I don't think of the piece as an 'opera for children' - call me a big child, but it's just a story I'm interested in. And in any case, I much prefer Pullman's suggestion that our aim should be to write something, about which people say "that's so good, even children will
like it".



You are also writing another piece for The Opera Group in 2012 – a collaboration with a live fire artist - Is there any links between your writing for Fire and The Firework Maker's Daughter?

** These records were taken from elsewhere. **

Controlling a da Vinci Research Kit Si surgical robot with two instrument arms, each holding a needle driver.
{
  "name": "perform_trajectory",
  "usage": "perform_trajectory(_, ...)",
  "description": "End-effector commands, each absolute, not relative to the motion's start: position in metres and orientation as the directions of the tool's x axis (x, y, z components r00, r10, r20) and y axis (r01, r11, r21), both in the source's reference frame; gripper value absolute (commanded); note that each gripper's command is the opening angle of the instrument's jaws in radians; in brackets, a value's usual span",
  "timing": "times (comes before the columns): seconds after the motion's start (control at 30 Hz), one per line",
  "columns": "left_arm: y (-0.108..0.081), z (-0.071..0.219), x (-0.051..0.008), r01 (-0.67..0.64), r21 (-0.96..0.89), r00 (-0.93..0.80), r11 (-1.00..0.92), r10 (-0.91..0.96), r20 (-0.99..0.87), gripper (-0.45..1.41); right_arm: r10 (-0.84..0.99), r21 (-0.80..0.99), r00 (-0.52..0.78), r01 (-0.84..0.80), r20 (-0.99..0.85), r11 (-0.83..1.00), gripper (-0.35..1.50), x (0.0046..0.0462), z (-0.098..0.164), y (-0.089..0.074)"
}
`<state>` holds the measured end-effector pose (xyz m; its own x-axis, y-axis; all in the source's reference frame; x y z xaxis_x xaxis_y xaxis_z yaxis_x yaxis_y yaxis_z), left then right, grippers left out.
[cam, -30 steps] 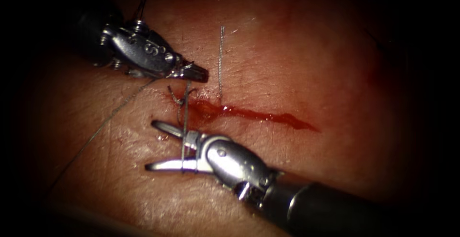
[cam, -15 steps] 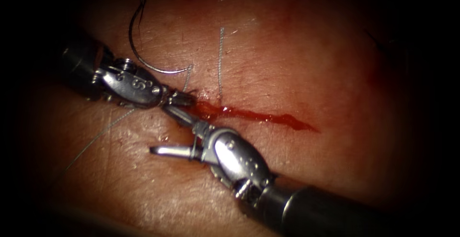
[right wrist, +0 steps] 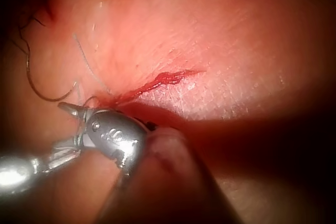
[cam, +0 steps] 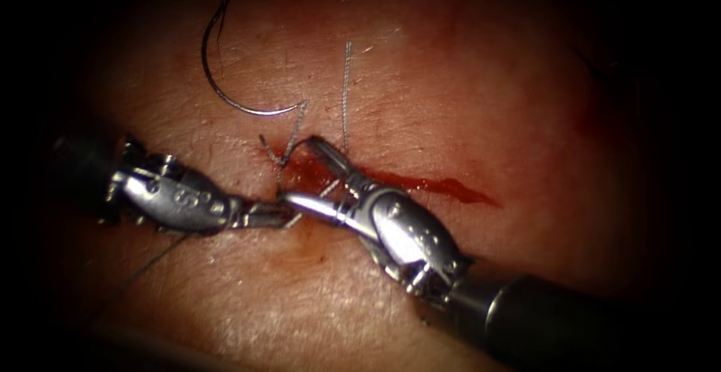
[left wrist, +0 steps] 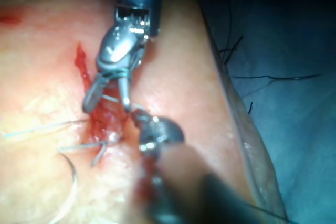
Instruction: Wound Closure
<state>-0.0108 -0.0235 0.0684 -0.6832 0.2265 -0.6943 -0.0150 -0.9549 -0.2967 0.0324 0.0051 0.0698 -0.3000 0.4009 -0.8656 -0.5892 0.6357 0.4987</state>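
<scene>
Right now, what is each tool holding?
Left tool: shut on the thread.
Right tool: open, thread looped round its jaws.
Needle: free, lying on the tissue.

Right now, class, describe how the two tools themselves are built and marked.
Both are thin dark shafts ending in shiny silver wristed heads with two slim tapering jaws. The left tool bears a stamped marking on its head; the right tool shows small round rivets.

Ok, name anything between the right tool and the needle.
Only thread running from the needle's end to the cut. The needle lies free on the tissue; right tool open and empty, left tool holds thread.
</scene>
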Motion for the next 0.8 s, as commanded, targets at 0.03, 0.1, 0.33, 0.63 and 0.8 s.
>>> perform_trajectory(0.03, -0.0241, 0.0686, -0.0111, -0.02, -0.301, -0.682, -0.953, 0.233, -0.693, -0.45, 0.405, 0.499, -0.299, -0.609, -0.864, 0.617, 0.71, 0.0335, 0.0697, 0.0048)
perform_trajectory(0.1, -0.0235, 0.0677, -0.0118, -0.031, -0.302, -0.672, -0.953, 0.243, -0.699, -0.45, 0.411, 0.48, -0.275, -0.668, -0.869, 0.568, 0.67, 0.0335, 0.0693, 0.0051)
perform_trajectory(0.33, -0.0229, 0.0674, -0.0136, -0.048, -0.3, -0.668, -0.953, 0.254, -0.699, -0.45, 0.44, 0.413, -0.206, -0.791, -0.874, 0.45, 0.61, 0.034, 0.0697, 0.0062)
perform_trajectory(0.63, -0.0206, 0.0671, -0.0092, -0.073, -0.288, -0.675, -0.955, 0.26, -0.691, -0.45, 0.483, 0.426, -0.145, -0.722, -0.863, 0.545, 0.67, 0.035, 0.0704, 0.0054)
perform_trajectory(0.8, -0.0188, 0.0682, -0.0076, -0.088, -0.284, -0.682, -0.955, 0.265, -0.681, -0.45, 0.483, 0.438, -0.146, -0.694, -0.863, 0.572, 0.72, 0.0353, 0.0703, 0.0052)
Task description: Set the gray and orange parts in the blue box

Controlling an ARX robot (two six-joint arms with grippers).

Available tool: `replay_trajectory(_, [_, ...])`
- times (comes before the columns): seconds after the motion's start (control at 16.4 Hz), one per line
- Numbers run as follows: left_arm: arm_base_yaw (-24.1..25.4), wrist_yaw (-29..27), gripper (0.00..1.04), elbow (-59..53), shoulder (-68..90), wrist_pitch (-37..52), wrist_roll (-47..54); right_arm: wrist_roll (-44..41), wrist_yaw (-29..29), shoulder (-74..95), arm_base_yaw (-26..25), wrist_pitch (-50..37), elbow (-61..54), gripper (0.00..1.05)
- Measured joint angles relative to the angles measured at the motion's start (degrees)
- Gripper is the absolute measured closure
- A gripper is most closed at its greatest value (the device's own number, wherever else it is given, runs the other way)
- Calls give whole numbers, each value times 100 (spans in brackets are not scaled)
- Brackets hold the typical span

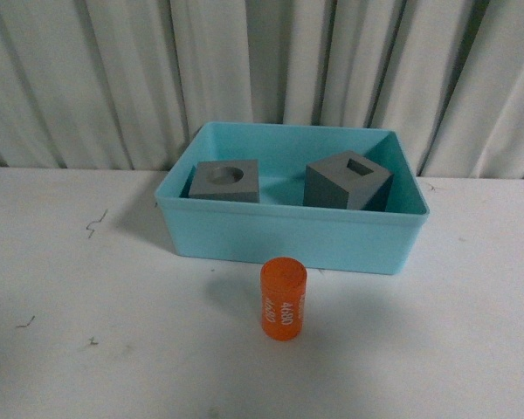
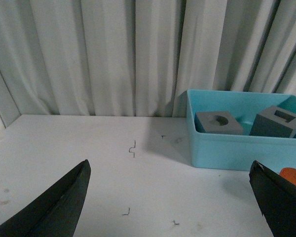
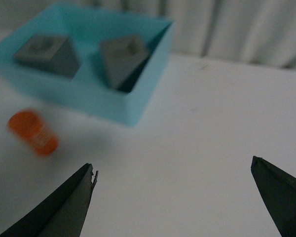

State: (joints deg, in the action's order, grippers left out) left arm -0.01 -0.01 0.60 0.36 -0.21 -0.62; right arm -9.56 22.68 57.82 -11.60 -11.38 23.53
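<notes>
Only "4680" reads, white on the upright orange cylinder [image 1: 284, 298]

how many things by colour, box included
blue: 1 (box)
gray: 2 (round-recess cube and square-recess cube, both inside the box)
orange: 1 (cylinder, standing outside, in front of the box)
total: 4
</notes>
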Motion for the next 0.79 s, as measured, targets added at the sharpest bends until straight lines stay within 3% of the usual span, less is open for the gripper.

It's a funny coincidence but no, there's not really a connection, other than my general interest in nature and the elements. I'm also drawn to things that in literature would be called 'magic realism' - the sort of magic and mystery found in our every day lives. There's plenty of that in The Firework Maker's Daughter; and the Fire piece seems to be turning into a kind of prayer to the mystery of fire.


Where do you write? In a garden-shed? At a computer?

I have a very cluttered room at home full of papers, scores, instruments and computer screens. I guess I use a weird mixture of hi-tech and lo-tech. I have a veritable orchestra of instruments and will often experiment on them to come up with ideas. This hands-on, physical aspect of a piece is very important to me. Other times I will get an idea while I'm out for a walk and sing it into my iPhone recording app! Alongside that I tend to write and even sketch directly
onto the computer and I really enjoy being able to chisel away like a sculptor at the structure of a piece as I hear it through the computer speakers. For all the flaws of computer-playback, this aspect really allows my imagination to soar.